What to work on >>
Only the lines from the top of the data through the line containing "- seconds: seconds" should be duplicated, exactly as they appear.

Provided records >>
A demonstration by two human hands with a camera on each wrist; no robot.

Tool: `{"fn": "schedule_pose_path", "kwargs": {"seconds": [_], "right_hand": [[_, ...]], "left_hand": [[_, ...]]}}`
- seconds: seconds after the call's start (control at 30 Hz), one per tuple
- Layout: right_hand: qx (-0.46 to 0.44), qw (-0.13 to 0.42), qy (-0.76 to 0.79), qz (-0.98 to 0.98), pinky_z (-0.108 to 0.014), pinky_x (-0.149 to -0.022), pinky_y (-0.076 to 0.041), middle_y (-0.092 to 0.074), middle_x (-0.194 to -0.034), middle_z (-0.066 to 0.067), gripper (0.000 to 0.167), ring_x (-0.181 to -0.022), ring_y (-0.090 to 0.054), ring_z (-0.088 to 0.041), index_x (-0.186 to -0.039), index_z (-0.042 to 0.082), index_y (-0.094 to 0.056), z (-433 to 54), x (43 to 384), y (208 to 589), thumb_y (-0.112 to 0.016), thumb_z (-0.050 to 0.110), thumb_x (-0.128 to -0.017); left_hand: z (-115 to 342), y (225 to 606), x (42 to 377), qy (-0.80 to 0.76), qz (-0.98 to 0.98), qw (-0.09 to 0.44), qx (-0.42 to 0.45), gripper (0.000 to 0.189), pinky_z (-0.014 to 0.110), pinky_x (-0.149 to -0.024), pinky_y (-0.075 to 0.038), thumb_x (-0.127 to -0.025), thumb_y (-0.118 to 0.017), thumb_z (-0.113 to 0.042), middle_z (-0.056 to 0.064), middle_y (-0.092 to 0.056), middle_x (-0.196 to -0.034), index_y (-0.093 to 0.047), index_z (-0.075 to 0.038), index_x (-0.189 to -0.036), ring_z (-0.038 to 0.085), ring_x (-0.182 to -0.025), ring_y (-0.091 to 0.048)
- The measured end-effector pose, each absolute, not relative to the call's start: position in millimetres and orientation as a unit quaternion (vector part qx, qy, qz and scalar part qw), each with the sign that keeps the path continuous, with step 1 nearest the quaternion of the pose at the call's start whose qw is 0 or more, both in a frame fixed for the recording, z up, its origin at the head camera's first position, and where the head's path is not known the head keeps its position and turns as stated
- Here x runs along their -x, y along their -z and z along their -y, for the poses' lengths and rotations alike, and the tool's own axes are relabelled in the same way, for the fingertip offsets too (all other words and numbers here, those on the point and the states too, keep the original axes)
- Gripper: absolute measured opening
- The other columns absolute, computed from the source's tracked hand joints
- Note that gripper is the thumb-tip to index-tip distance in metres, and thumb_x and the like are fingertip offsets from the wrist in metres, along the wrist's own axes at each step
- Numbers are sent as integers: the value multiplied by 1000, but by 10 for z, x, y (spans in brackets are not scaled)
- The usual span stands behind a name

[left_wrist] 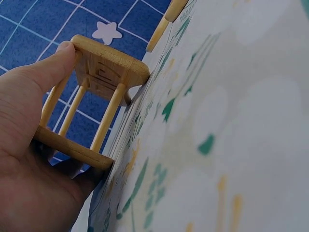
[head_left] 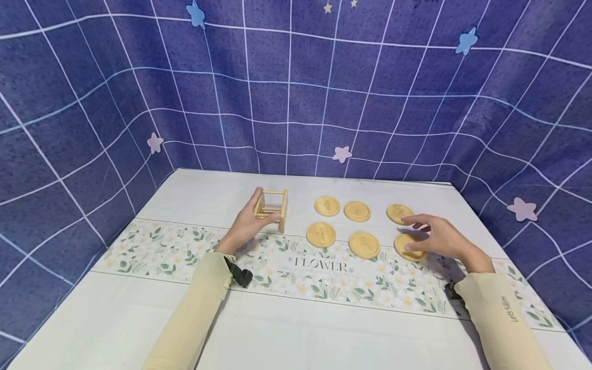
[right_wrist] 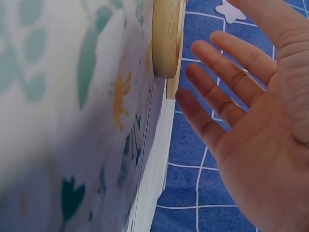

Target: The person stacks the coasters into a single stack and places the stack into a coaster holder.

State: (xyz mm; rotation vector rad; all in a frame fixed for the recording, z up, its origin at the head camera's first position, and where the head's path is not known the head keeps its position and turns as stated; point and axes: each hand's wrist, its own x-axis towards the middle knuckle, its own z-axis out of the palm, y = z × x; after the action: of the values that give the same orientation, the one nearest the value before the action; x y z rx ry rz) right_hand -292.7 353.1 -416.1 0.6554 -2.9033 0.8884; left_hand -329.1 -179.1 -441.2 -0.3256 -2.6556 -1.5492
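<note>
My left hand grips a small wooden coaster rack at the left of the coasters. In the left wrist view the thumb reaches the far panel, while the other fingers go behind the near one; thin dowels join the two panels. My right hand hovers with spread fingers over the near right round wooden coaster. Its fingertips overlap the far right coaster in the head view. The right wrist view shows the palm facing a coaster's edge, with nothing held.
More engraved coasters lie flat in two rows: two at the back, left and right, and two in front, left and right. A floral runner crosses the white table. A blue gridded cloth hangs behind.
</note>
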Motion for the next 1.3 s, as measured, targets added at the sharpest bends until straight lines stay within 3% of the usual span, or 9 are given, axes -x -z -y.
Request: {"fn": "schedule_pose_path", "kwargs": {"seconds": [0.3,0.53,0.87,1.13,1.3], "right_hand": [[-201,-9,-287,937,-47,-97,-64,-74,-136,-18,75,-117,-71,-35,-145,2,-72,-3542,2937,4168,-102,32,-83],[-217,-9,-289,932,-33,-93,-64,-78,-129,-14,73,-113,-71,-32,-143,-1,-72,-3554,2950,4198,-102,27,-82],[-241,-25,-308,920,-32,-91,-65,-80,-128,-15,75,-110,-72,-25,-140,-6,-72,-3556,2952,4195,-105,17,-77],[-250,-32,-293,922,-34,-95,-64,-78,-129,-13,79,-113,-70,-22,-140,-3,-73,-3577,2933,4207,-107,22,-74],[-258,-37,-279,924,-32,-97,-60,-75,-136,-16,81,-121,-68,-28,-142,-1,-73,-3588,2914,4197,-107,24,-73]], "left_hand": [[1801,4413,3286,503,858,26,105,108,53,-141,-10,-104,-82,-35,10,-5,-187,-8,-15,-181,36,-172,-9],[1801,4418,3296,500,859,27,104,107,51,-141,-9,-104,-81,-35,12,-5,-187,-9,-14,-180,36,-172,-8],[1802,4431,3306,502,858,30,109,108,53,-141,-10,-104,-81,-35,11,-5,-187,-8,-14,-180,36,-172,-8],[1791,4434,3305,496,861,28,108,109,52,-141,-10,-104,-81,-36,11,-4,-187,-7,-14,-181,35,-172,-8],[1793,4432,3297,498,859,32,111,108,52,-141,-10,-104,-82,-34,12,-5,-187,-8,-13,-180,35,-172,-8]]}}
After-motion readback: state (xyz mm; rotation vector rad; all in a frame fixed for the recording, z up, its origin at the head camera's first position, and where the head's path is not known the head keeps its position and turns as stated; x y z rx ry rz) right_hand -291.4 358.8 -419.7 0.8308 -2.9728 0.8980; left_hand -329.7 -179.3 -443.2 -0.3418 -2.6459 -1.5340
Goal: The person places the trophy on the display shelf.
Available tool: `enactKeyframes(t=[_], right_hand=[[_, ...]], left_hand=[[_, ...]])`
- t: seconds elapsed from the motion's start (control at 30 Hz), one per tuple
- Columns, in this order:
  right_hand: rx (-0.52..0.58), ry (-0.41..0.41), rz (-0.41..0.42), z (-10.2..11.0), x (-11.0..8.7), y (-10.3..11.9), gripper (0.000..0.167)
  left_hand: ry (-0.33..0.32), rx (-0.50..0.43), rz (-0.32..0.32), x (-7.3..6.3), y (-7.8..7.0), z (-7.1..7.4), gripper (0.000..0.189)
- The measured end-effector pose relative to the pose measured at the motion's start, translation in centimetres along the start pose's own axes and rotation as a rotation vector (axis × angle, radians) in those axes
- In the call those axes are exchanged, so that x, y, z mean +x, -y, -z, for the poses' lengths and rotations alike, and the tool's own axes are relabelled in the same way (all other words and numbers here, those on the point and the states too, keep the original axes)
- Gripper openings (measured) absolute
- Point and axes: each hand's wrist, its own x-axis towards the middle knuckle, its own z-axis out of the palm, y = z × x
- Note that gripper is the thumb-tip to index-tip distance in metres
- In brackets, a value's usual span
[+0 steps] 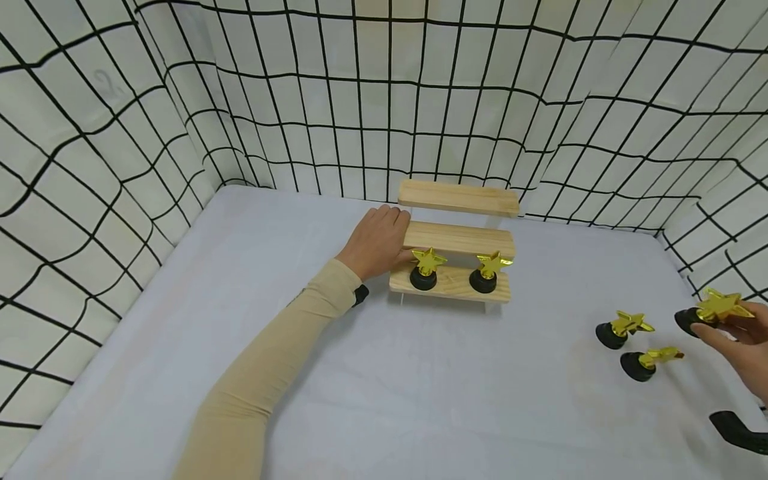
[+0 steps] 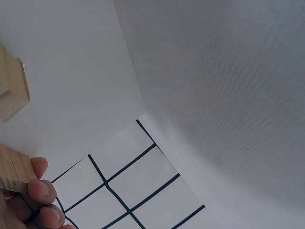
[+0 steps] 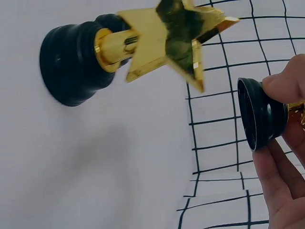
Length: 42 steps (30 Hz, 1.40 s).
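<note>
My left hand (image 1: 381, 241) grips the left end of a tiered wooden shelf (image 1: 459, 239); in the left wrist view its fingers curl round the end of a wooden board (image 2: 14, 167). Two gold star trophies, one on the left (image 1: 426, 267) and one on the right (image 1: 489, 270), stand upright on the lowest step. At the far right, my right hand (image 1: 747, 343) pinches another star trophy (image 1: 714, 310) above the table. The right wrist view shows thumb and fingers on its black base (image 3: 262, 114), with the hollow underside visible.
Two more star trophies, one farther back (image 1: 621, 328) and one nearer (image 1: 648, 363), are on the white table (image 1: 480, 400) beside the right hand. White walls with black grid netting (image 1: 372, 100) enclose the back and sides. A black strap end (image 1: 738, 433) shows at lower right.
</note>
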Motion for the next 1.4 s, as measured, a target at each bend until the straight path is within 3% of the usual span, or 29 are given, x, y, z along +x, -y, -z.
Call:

Response box >>
A demonstration by two human hands with a camera on each wrist; no robot.

Tool: `{"fn": "schedule_pose_path", "kwargs": {"seconds": [_], "right_hand": [[_, ...]], "left_hand": [[_, ...]]}}`
- seconds: seconds after the call's start (control at 30 Hz), one per tuple

None of the exercise remains to be done.